After going through the data below, state how many lines contain "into", and nothing else.

TASK INPUT below:

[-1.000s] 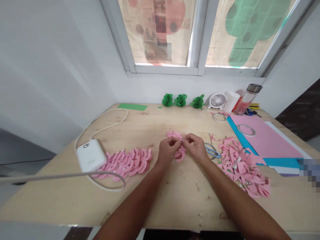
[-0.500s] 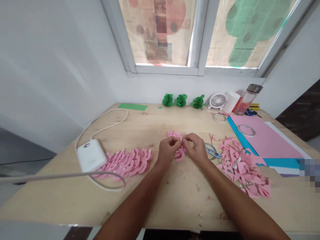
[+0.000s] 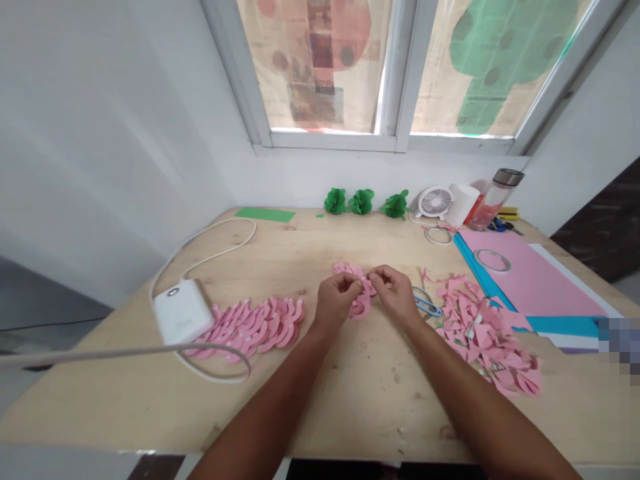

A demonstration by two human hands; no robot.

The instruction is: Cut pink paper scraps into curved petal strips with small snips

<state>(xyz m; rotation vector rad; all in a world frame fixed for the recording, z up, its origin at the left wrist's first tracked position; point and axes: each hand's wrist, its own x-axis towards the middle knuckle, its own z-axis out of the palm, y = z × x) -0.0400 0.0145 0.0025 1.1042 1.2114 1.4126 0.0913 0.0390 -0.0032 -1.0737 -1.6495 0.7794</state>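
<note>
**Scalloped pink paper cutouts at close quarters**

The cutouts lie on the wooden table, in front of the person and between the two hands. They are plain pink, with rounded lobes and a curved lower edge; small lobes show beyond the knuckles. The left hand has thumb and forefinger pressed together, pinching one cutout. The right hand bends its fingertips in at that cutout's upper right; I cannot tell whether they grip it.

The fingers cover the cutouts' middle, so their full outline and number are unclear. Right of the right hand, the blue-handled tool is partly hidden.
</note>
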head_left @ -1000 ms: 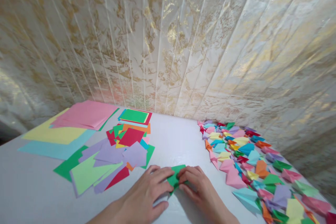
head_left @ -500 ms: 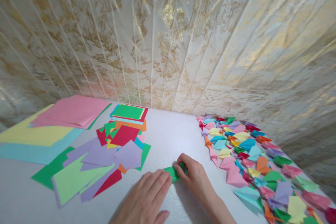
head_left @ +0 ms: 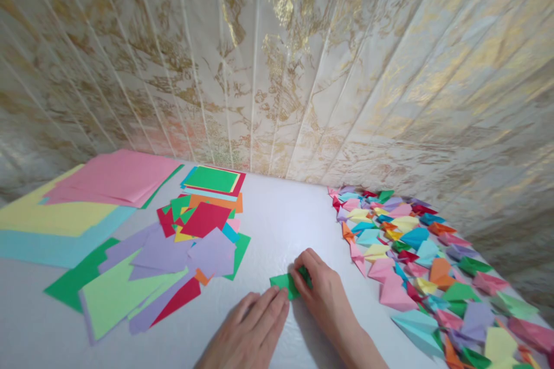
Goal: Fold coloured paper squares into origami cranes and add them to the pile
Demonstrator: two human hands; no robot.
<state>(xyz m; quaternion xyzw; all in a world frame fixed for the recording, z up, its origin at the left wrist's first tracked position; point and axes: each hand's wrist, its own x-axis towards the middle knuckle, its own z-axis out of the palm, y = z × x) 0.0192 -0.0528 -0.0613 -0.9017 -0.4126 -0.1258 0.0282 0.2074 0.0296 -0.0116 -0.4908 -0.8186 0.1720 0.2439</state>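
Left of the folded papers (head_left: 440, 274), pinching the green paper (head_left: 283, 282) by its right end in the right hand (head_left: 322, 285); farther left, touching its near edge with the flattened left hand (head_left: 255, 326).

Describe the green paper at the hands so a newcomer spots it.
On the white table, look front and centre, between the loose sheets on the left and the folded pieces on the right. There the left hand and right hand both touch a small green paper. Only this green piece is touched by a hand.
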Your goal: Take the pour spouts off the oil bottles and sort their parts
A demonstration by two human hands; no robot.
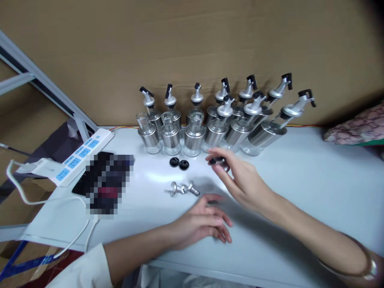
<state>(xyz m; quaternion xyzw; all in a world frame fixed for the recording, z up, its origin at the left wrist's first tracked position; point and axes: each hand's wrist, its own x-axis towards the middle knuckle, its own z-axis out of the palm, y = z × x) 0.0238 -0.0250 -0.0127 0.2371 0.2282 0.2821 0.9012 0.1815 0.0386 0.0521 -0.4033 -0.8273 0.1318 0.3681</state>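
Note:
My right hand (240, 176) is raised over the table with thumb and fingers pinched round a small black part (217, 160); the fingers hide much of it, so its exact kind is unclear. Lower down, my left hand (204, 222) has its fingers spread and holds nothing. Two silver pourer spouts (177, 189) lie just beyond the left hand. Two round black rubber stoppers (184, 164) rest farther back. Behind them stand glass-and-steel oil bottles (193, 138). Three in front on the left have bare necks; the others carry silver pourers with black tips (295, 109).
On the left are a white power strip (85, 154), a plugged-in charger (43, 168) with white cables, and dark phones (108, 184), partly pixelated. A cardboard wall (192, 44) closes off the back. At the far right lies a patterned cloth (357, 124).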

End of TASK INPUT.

### RESULT
2